I first saw Woodruff at the High-A level pitching for the now defunct Brevard County Manatees in 2015. I saw him again in 2016 at the same level and he was much better. I changed my opinion on him (this is allowed, because players DO CHANGE) and I turned in a very good report on him, I thought maybe I was even a little high on him it was so good. Here’s my report:
Delivery: Full-effort and unbalanced delivery from 1B side. Falls forward and never fully gathers to balance point in wind-up. Good drive forward to plate but tends fall-off towards 1B at finish and doesn’t land in good fielding position. Has large scapula load. Shows ball early to hitter, lacking deception in delivery.
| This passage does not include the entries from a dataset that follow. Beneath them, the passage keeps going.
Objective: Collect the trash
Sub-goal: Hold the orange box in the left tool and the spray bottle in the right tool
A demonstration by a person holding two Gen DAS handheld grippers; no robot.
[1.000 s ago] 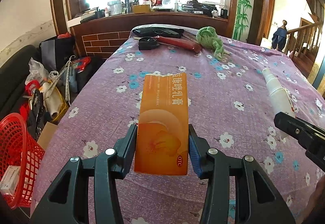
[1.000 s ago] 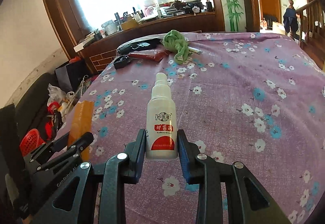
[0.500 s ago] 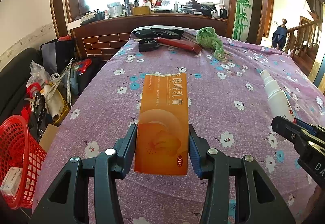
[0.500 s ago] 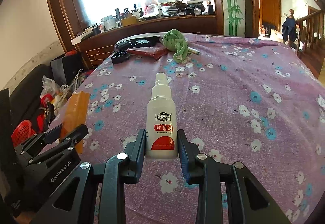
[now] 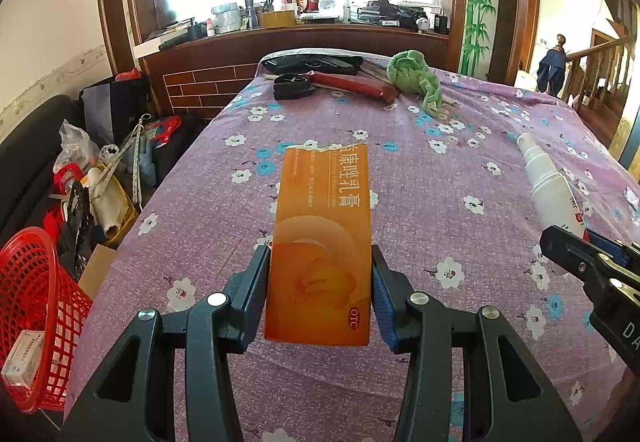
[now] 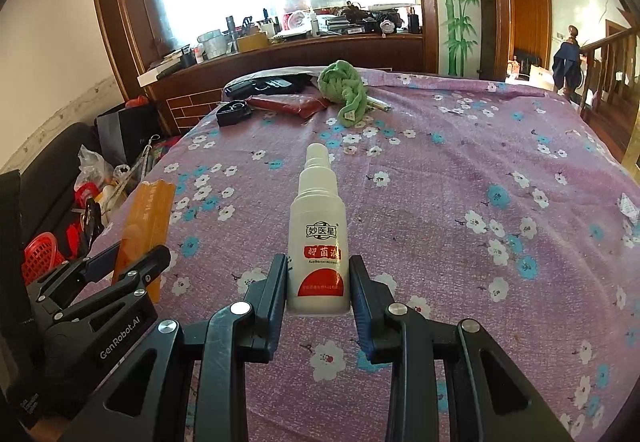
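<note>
My left gripper [image 5: 319,282] is shut on an orange medicine box [image 5: 322,238] with a torn far end, held above the purple flowered tablecloth [image 5: 460,169]. My right gripper [image 6: 319,290] is shut on a white spray bottle [image 6: 320,238] with a red label, nozzle pointing away. The bottle [image 5: 550,189] and right gripper show at the right of the left wrist view; the box [image 6: 146,226] and left gripper show at the left of the right wrist view. A red mesh basket [image 5: 36,318] stands on the floor left of the table, holding a small white box [image 5: 22,356].
At the table's far end lie a green cloth [image 5: 416,79], a red pouch [image 5: 356,85], a black case [image 5: 292,86] and a dark flat object [image 5: 316,62]. Bags and clutter [image 5: 100,177] crowd the floor at left. A wooden ledge [image 5: 304,29] and stairs [image 5: 596,81] lie beyond.
Both grippers have lifted and drawn back a little with their objects held; the right gripper has shifted closer to the left one. The grips have not changed.
</note>
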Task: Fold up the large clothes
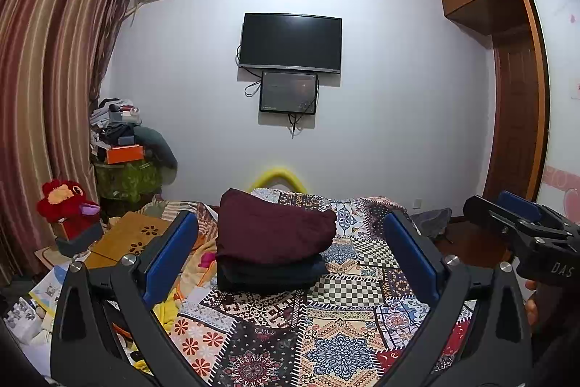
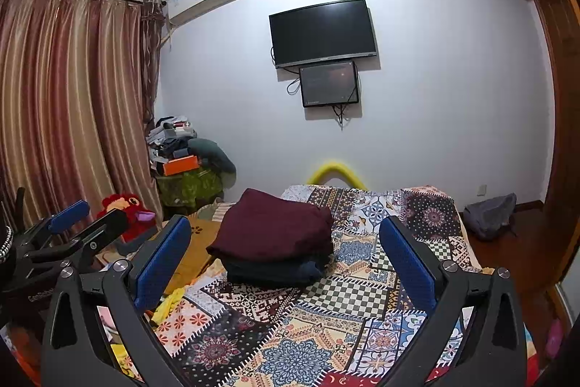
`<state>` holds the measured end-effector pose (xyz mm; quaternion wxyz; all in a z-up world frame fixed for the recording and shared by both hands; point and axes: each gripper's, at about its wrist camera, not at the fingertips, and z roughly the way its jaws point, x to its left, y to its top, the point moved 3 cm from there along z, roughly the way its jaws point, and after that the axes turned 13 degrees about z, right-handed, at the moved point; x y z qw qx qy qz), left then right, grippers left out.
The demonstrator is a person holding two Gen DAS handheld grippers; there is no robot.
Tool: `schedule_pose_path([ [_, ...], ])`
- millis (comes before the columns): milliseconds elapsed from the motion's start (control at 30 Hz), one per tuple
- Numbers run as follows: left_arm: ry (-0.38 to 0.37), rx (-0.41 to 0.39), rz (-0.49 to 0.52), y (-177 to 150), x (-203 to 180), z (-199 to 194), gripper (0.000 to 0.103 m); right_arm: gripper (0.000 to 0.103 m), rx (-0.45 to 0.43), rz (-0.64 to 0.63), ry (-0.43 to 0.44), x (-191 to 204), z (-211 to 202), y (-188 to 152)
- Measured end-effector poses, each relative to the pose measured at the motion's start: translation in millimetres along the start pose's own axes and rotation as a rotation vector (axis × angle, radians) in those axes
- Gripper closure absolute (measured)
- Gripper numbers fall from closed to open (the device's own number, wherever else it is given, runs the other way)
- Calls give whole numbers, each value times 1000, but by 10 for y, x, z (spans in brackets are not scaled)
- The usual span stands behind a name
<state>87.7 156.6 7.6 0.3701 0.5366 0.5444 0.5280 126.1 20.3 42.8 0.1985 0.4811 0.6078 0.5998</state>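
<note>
My left gripper (image 1: pixel 290 252) spread wide and empty, my right gripper (image 2: pixel 286 252) likewise, both above the patchwork bedspread (image 1: pixel 326 332), folded maroon garment (image 1: pixel 272 227) stacked on dark folded clothes (image 1: pixel 268 272) ahead.

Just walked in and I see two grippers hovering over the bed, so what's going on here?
A person holds a gripper in each hand above the patterned bedspread. The left gripper and the right gripper are both open and hold nothing. Ahead of them sits a stack of folded clothes: a maroon garment on top of a dark navy one. No unfolded garment is in either gripper at this moment.
</note>
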Motion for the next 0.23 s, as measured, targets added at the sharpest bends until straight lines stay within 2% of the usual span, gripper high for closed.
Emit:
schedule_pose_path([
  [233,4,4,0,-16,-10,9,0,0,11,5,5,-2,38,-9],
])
FB – Serious hop to it. Firm sink and arm side run at times. Needs to harness movement better. Pitches inside effectively to RHH and LHH. Shows ability to paint corners. Maintained comfort velo – 96 into the 7th inning of start. Tons of swings and misses and very few hard contact against.
SL – Good shape, just needs to be more consistent to be plus offering. Freezes RHH when he starts it inside on them and swing and miss down and in to LHH. Swing and miss offering to both.
CH – will throw to RHH and LHH – gets some swing and misses from both due to deception and movement but still developing feel and command to both sides of the plate.
How he pitches: Uses velo and movement to get outs. Lacks deception in delivery against LHH but his stuff/velo still get them out. All his pitches can act as ML out-pitches at peak. Commands zone and both sides of the plate with FB/SL. Totally different pitcher than last year (April 2015) – velo was 88-94, sitting 91 and off-speed wasn’t sharp with well below avg command.
Profile: Power pitcher with avg feel to pitch. Currently has avg command of solid-avg stuff while maintaining 96 on FB deep into games. Projectable upside of abv avg major league starter when everything clicks.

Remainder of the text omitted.